Maybe the good old New Orleans will recover after all.
Galatoire’s, which along with Antoine’s rates as the most storied and traditional of all of New Orleans’ plethora of famous restaurants, reopened on New Year’s Day. No finer celebration could be imagined.
I made the trek from Mobile with nine of my in-laws to help boost the economy of my beleaguered but resilient native city–and, of course, to enjoy one of the finest meals available on God’s green earth. And also so my in-laws, New Orleans-lovers all, could see for themselves, for the first time, what had become of their favorite day-trip destination.
As bad as the destruction is–and in about three-fourths of the city, the carnage remains so horrific that you just cannot believe it unless you see it with your own eyes–it is also true that life is looking almost normal in what natives now call “The Sliver by the River,” which is the older and higher section of town close to the Mississippi that includes the French Quarter, the Garden District, and uptown on the river side of St. Charles Avenue. And in that Sliver, the famed New Orleans joie de vivre and its humor in the face of adversity are both on full display. One of the hottest-selling books there, for instance, is a collection of photographs of humorous graffiti spray-painted on ruined refrigerators abandoned on the roadside. (“Free Gumbo Inside!” “Tom Benson [unpopular New Orleans Saints owner], please eat what’s here.”) T-Shirts feature mock-ups of Katrina, Rita, and Wilma swirling in the Gulf, under the large-caps logo of “Girls Gone Wild,” or they proclaim the newest popular drink, a take-off on a margarita called a KatrinaRita.

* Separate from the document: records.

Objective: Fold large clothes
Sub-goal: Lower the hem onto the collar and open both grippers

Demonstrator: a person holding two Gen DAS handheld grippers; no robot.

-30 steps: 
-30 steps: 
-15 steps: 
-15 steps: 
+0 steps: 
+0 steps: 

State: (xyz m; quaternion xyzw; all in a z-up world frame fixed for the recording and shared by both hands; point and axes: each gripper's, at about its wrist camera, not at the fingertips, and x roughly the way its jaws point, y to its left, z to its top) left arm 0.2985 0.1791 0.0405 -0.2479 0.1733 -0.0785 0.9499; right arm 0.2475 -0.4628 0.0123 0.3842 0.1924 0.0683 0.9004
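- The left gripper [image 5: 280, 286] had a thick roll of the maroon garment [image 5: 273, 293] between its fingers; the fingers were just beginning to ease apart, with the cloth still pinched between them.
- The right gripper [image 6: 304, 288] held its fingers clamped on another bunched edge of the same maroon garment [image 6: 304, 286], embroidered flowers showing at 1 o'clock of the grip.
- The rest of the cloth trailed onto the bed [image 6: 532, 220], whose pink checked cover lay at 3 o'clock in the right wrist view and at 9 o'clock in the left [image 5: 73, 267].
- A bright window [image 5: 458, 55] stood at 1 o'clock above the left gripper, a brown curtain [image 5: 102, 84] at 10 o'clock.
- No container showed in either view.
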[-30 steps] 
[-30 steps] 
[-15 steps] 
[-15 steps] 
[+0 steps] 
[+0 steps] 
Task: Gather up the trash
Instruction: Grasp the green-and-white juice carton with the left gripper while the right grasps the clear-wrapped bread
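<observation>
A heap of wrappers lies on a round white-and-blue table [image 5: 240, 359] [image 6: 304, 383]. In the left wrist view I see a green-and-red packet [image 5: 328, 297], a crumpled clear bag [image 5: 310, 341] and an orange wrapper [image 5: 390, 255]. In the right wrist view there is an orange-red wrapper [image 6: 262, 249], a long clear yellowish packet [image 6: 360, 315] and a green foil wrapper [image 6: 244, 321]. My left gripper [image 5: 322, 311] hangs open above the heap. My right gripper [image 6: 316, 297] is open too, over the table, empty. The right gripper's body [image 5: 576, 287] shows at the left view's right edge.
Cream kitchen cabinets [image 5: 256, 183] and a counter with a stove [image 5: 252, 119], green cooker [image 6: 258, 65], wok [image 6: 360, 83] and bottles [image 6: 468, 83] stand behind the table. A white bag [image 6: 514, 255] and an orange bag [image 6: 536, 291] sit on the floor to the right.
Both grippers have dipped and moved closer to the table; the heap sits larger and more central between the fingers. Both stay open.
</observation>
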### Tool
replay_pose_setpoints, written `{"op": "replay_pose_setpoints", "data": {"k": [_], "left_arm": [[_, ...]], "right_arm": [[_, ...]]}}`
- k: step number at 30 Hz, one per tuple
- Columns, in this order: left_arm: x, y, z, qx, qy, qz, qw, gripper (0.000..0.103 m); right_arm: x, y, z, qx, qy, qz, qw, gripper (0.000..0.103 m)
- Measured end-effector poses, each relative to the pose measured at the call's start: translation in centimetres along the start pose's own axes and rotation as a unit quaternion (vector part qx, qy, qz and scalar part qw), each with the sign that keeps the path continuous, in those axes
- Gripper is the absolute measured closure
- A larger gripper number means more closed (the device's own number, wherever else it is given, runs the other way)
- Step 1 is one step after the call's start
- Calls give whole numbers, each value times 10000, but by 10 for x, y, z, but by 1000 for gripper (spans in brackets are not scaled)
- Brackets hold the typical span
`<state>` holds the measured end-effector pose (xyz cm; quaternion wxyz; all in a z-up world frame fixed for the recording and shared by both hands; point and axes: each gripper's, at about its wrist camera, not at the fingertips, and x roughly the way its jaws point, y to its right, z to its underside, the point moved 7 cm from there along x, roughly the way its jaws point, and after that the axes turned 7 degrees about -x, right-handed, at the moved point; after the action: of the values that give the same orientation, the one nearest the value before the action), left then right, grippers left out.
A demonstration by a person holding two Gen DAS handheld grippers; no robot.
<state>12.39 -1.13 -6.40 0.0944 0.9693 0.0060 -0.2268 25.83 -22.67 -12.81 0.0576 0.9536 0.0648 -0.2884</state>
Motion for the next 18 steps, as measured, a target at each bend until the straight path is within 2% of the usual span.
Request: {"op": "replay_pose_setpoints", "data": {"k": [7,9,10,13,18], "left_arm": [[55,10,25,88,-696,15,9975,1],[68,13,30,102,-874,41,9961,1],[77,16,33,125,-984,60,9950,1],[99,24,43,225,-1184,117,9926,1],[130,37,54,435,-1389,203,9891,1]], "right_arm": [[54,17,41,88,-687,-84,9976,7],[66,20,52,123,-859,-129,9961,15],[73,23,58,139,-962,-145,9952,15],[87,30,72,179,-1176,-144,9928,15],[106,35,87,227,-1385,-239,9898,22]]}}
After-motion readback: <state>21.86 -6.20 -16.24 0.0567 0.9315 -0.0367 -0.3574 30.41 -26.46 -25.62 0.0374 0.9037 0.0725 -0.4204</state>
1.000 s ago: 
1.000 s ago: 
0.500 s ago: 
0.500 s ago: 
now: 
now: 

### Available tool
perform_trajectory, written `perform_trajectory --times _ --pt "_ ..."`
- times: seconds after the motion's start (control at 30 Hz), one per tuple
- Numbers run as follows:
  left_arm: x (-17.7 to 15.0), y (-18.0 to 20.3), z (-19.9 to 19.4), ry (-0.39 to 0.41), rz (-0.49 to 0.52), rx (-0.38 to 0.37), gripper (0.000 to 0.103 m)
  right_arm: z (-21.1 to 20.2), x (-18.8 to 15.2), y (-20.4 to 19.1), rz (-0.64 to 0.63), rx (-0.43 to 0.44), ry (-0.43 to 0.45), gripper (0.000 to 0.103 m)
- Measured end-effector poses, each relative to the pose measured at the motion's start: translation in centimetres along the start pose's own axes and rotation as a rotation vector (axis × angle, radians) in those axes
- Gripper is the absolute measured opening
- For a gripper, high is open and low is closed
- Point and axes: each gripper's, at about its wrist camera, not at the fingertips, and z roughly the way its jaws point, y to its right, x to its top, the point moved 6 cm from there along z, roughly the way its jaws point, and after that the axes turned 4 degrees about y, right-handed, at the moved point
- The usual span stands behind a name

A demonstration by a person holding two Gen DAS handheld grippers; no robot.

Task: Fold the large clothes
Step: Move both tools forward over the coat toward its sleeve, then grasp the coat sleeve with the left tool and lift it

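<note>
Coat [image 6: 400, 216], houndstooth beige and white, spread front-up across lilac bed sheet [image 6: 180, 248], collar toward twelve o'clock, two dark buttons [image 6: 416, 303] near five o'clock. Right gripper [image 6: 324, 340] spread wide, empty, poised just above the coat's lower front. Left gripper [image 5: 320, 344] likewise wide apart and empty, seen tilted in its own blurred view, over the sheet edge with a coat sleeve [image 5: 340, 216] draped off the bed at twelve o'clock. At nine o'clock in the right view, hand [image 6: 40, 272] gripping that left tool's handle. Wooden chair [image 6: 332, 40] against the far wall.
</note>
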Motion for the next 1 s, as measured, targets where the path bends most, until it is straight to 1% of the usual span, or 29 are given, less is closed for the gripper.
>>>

Or they feature numerous theories as to what FEMA actually stands for, the most printable being Federal Employees Missing Again; or what the New Orleans Police Department initials represent, as in “Not Our Problem, Dude.”
Walking past all the Bourbon Street t-Shirt shops, therefore, put us all in a good mood even before we set foot in Galatoire’s, where local TV cameras recorded the joy of the grand reopening.
The famous ground-floor dining area–one long, narrow, mirrored room, elegant in the old French bistro style rather than grandly ornate like some of the other New Orleans restaurants–was, of course, jam-packed with happy diners. We, however, had secured a table in the well-appointed upstairs dining room. It’s a little quieter, but no less convivial. And it was as if no hurricane had ever landed. The wait staff was as superb as ever. The drinks were perfectly mixed. The French bread was the pluperfect New Orleans style, crispy on the outside and somewhat airy in the middle–and, of course, served warm and fresh.
And the menu was the same as ever–everything perfectly prepared, rich, delicious. The famous appetizers, most notably the Shrimp Remoulade and the Crabmeat Maison, featured the accustomed subtle-but-distinct and unsurpassed flavors. The entree specialties–Trout (Meunière) Amandine and either Filet Bernaise or Lamb Chops Bernaise–harkened back to the best dining experiences of days gone by. The desserts, the wines, the atmosphere, indeed everything, all advertised in savory tastes and unselfconscious grace that the best of New Orleans can never be destroyed.
Michelle Galatoire, granddaughter of founder Leon, personally checked on our party about five or six times. She explained that the restaurant itself weathered Katrina just fine, but that the electricity was out so long that their custom-built, walk-in refrigerator, and all that was in it, was ruined–and had to be painstakingly removed and replaced, which was quite a feat of engineering. About 80 percent of the staff has returned, though, and the commitment to excellence, new refrigerator included, is as great as ever.
The wondrous meal finally over, back out on Bourbon Street, the foot traffic was almost as heavy, and every bit as simultaneously exuberant and hung-over/bleary-eyed, as on any New Orleans Sunday. On a football field in Tampa, the beloved Saints were putting the finishing touches on another loss, just as they have for most of their 39 years in existence. Le plus ça change, le plus… oh, you all know what I mean. The heart of New Orleans, saucy and generous and rich and able to laugh at (and sometimes even embrace) disasters on the weather charts and on the gridiron, will never change.
Galatoire’s is back, which means that even if everything’s not entirely right with the world, at least enough is right for the celebration of life to continue. Now, please spoon up another dollop of bernaise sauce for my lamb chops, and pour me a KatrinaRita. Let’s all “pass a good time, cher.” There’s a jazz band in the next block, and it’s a wonderful world.
–Quin Hillyer, a New Orleanian by birth and for life, is an editorial writer and columnist for the Mobile Register.